▸ ABOUT THIS EXERCISE
Your answer must be an exact copy of the data, without any pictures.
────────────────
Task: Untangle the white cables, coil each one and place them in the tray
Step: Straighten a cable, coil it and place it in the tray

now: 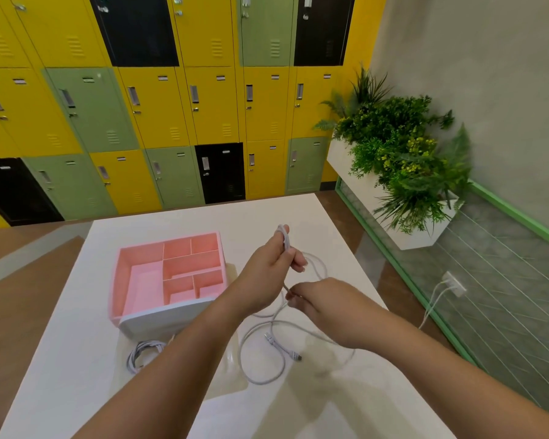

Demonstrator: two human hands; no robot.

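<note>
White cable (260,369) sorting, roughly midway by the look of it. One long cable is being worked on. Part of it is lifted off the table (76,391), and the rest lies in loose loops just in front of the hands, with its plug ends (295,355) resting on the tabletop among those loops.

The upper stretch is gripped in the left hand (268,267), fingers curled round it and a short bend poking up past the fist. It's probably held high so the slack can hang free and any crossings can be spotted. Lower down, the same cable is pinched between the thumb and fingertips of the right hand (314,299), most likely so the next loop can be guided in neatly.

A second cable (140,354), bundled into a coil, is parked on the table just in front of the pink tray (116,280) and is partly hidden by the left forearm. No cable is seen in the tray's compartments, so nothing is counted as put away yet.
</note>
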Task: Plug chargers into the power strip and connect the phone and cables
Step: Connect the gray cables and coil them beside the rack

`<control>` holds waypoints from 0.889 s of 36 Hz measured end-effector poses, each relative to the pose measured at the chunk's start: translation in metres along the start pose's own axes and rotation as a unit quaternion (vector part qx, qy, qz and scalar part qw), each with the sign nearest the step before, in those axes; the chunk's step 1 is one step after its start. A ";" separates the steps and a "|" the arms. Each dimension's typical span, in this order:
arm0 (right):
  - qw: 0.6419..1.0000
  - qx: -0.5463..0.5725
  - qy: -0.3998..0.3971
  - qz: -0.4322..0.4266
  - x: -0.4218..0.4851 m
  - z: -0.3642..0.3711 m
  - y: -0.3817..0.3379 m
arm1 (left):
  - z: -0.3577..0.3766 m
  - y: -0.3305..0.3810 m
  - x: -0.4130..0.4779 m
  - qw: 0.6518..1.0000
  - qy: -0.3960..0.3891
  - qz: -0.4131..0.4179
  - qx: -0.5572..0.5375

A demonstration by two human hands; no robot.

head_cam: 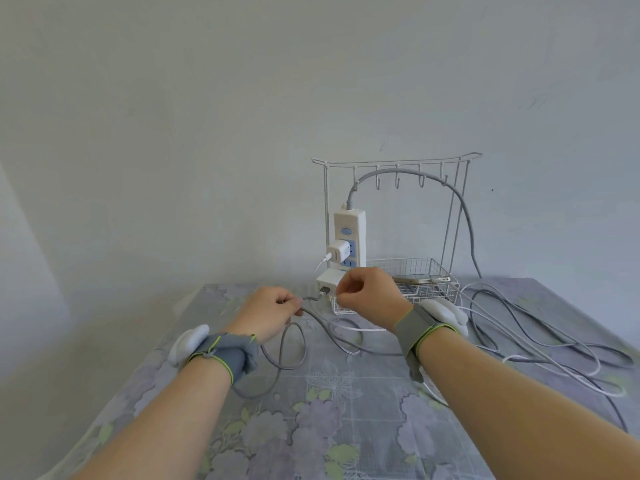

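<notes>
Pale wall behind; table under floral cloth. Wire rack at far edge, power strip hanging upright on it, upper charger plugged in. Lower charger at strip's bottom end, just left of right hand. Phone lies in wire basket behind right wrist. Table's left edge well apart from left hand; loose cables crowd right side. Right hand curled, gripping lower charger's side. Left hand pinches grey cable near its plug, plug at charger's front.
</notes>
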State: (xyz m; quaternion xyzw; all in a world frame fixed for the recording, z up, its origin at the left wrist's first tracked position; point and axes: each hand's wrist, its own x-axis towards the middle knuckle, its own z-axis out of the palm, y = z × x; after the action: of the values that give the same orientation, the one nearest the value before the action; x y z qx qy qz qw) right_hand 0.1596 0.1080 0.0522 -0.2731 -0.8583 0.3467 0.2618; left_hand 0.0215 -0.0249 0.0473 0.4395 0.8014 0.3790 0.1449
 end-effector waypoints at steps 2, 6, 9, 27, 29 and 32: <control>0.995 0.063 -0.074 0.020 0.000 0.000 -0.008 | 0.001 0.002 0.002 0.997 -0.025 -0.044 -0.052; 0.964 0.030 -0.254 0.067 -0.005 0.009 -0.010 | 0.004 0.004 0.005 0.985 -0.021 -0.096 -0.140; 0.940 -0.068 -0.323 0.086 -0.010 0.000 -0.001 | 0.000 -0.002 0.007 0.988 0.020 -0.101 -0.116; 0.992 0.043 -0.117 0.012 0.000 -0.090 -0.030 | 0.024 0.085 -0.012 0.965 0.119 0.183 0.143; 0.992 0.038 -0.124 0.011 -0.001 -0.093 -0.034 | 0.021 0.091 -0.010 0.976 0.107 0.172 0.081; 0.992 0.003 -0.122 0.019 -0.003 -0.100 -0.032 | 0.006 0.085 -0.007 0.980 0.108 0.168 0.022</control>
State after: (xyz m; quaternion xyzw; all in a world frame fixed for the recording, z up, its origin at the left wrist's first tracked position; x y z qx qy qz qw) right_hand 0.2158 0.1316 0.1376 -0.2445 -0.8776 0.3843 0.1496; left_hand 0.0798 0.0005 0.1051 0.5277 0.7350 0.4255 -0.0175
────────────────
▸ RESULT OF THIS TASK
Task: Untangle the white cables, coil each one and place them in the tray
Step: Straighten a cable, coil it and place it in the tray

now: 

Demonstrator: two human hands; no robot.

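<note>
White cable (260,369) sorting, roughly midway by the look of it. One long cable is being worked on. Part of it is lifted off the table (76,391), and the rest lies in loose loops just in front of the hands, with its plug ends (295,355) resting on the tabletop among those loops.

The upper stretch is gripped in the left hand (268,267), fingers curled round it and a short bend poking up past the fist. It's probably held high so the slack can hang free and any crossings can be spotted. Lower down, the same cable is pinched between the thumb and fingertips of the right hand (314,299), most likely so the next loop can be guided in neatly.

A second cable (140,354), bundled into a coil, is parked on the table just in front of the pink tray (116,280) and is partly hidden by the left forearm. No cable is seen in the tray's compartments, so nothing is counted as put away yet.
</note>
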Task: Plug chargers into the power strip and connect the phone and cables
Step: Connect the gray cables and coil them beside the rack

`<control>` holds waypoints from 0.889 s of 36 Hz measured end-effector poses, each relative to the pose measured at the chunk's start: translation in metres along the start pose's own axes and rotation as a unit quaternion (vector part qx, qy, qz and scalar part qw), each with the sign nearest the step before, in those axes; the chunk's step 1 is one step after its start. A ";" separates the steps and a "|" the arms. Each dimension's typical span, in this order:
arm0 (right):
  - qw: 0.6419..1.0000
  - qx: -0.5463..0.5725
  - qy: -0.3998..0.3971
  - qz: -0.4322..0.4266
  - x: -0.4218..0.4851 m
  - z: -0.3642..0.3711 m
  - y: -0.3817..0.3379 m
arm1 (left):
  - z: -0.3577..0.3766 m
  - y: -0.3305..0.3810 m
  - x: -0.4130..0.4779 m
  - qw: 0.6518..1.0000
  - qy: -0.3960..0.3891
  - qz: -0.4131..0.4179
  - qx: -0.5572..0.5375

A demonstration by two human hands; no robot.

head_cam: 

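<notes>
Pale wall behind; table under floral cloth. Wire rack at far edge, power strip hanging upright on it, upper charger plugged in. Lower charger at strip's bottom end, just left of right hand. Phone lies in wire basket behind right wrist. Table's left edge well apart from left hand; loose cables crowd right side. Right hand curled, gripping lower charger's side. Left hand pinches grey cable near its plug, plug at charger's front.
</notes>
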State: (xyz m; quaternion xyzw; all in a world frame fixed for the recording, z up, its origin at the left wrist's first tracked position; point and axes: each hand's wrist, its own x-axis towards the middle knuckle, its own z-axis out of the palm, y = z × x; after the action: of the values that give the same orientation, the one nearest the value before the action; x y z qx qy qz qw) right_hand 0.1596 0.1080 0.0522 -0.2731 -0.8583 0.3467 0.2618; left_hand 0.0215 -0.0249 0.0473 0.4395 0.8014 0.3790 0.1449
 end-effector waypoints at steps 2, 6, 9, 27, 29 and 32: <control>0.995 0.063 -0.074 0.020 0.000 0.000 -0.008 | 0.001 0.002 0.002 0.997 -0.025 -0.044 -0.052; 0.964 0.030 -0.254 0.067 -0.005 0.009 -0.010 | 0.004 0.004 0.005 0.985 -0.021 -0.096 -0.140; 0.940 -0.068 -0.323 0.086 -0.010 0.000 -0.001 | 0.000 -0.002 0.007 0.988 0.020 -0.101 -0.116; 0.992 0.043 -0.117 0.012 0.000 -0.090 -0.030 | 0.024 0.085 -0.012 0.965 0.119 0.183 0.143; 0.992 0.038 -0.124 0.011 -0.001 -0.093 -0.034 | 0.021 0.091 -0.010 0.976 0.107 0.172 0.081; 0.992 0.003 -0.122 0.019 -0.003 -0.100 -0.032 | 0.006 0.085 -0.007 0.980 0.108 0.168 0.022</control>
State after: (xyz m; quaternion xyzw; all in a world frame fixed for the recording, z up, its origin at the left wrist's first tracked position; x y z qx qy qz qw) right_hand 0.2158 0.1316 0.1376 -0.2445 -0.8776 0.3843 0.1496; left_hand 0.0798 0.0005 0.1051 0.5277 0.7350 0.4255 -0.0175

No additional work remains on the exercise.